One example the Court provided for the former is when “a final and non-appealable judgment has removed the possibility of the event for which security was ordered (i.e. there is no longer a potential liability for legal cost)”. The Court, however, found that this did not apply to the facts of this application for release of the security. As the first instance decision is still subject to appeal, the Defendant still had an interest in being able to recover costs. Accordingly, the first instance decision was not a relevant factor.
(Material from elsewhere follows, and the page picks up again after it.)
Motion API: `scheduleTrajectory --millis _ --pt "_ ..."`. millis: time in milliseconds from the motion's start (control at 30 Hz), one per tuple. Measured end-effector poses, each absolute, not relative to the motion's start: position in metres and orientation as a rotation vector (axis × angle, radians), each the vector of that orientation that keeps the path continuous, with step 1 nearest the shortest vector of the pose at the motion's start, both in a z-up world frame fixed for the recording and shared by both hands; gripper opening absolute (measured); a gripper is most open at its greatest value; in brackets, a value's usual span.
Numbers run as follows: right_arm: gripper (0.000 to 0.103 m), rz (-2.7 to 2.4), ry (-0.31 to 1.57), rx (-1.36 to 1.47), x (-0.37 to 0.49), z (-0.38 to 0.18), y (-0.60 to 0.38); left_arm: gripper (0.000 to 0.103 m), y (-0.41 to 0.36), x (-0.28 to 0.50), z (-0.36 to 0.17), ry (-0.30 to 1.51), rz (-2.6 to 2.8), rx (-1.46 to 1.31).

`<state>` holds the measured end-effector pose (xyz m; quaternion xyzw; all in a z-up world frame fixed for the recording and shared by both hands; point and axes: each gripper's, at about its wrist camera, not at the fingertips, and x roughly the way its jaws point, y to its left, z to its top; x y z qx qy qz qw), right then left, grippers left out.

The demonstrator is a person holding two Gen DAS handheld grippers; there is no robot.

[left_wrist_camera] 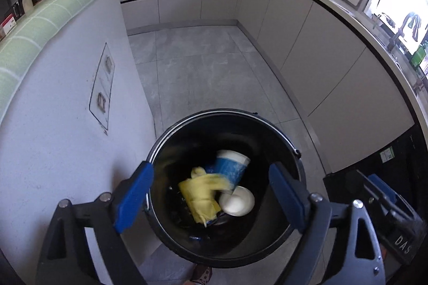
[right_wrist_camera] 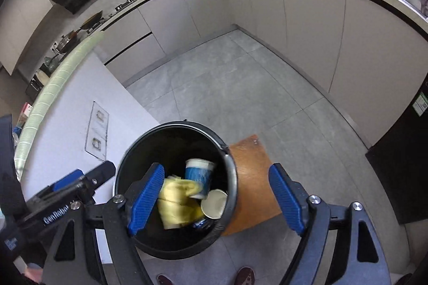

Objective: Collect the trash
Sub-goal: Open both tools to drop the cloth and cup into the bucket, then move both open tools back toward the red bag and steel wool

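Both grippers are hanging over a black bin [left_wrist_camera: 227, 124] that is standing on the grey tiled floor [left_wrist_camera: 203, 65] beside a white counter wall [left_wrist_camera: 61, 111]. The left gripper [left_wrist_camera: 211, 194] is pointing steeply down into the bin's mouth with its blue fingers [left_wrist_camera: 133, 194] spread wide, one over the bin's left rim and one over its right, and nothing is sitting between them. Directly below that gap, down on the bin's bottom, a crumpled yellow wrapper [left_wrist_camera: 200, 194] is lying with a blue and white paper cup [left_wrist_camera: 232, 167] tipped on its side just beyond it and a plain white cup [left_wrist_camera: 238, 200] touching both (the yellow piece looks smeared, so its exact shape is hard to tell). The right gripper [right_wrist_camera: 216, 196] is also standing wide open and holding nothing; its left finger [right_wrist_camera: 145, 199] is hanging over the bin's opening above the yellow wrapper [right_wrist_camera: 176, 200], while its other finger is out past the rim, above a brown board [right_wrist_camera: 251, 178] lying on the floor against the bin [right_wrist_camera: 174, 244]. In the right wrist view the blue and white paper cup [right_wrist_camera: 199, 175] and the white cup [right_wrist_camera: 214, 203] are lying between the two fingers, well below them. The tips of a person's shoes [right_wrist_camera: 244, 275] are showing at the near edge.
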<state>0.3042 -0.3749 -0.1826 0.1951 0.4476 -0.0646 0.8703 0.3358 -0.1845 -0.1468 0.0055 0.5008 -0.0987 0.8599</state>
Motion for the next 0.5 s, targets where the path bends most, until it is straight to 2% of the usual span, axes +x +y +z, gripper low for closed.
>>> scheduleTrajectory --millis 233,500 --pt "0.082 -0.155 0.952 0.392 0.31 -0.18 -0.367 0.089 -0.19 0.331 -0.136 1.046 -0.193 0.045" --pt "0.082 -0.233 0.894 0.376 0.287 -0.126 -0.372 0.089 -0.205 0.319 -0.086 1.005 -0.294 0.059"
The judgment then turned to the corporate structure of NanoString’s group of companies. The UPC Court of Appeal previously confirmed that the relevant test for the order of security is whether “the financial position of the claimant gives rise to a legitimate and real concern that a possible order for costs may not be recoverable and/or the likelihood that a possible order for costs by the UPC may not, or in an unduly burdensome way, be enforceable”. Despite the Bruker group owning approximately $6 billion in assets, the Court considered this irrelevant, stating “it is only the financial position of the Claimant itself – and not its group of companies – that is relevant”. Further, given that the Claimant did not give any information on its own – i.e. NanoString Technologies Europe Limited’s – financial position, the Court held that it was not shown that the Claimant had sufficient assets to reimburse a potential cost award.

Conclusion

The Court held that, although the request for a release of security was admissible, the balance of facts had not swung in favour of releasing the security.

The key points are:

  • A security should be released when either a final and non-appealable judgment has removed the possibility of the event for which the security was ordered, or if the facts and circumstances that led to imposing the security order have materially changed so that the balance of interests is in favour of releasing a security.
  • It is only the financial position of the Claimant itself, and not the group of companies to which it belongs, that is relevant when determining whether a security should be released.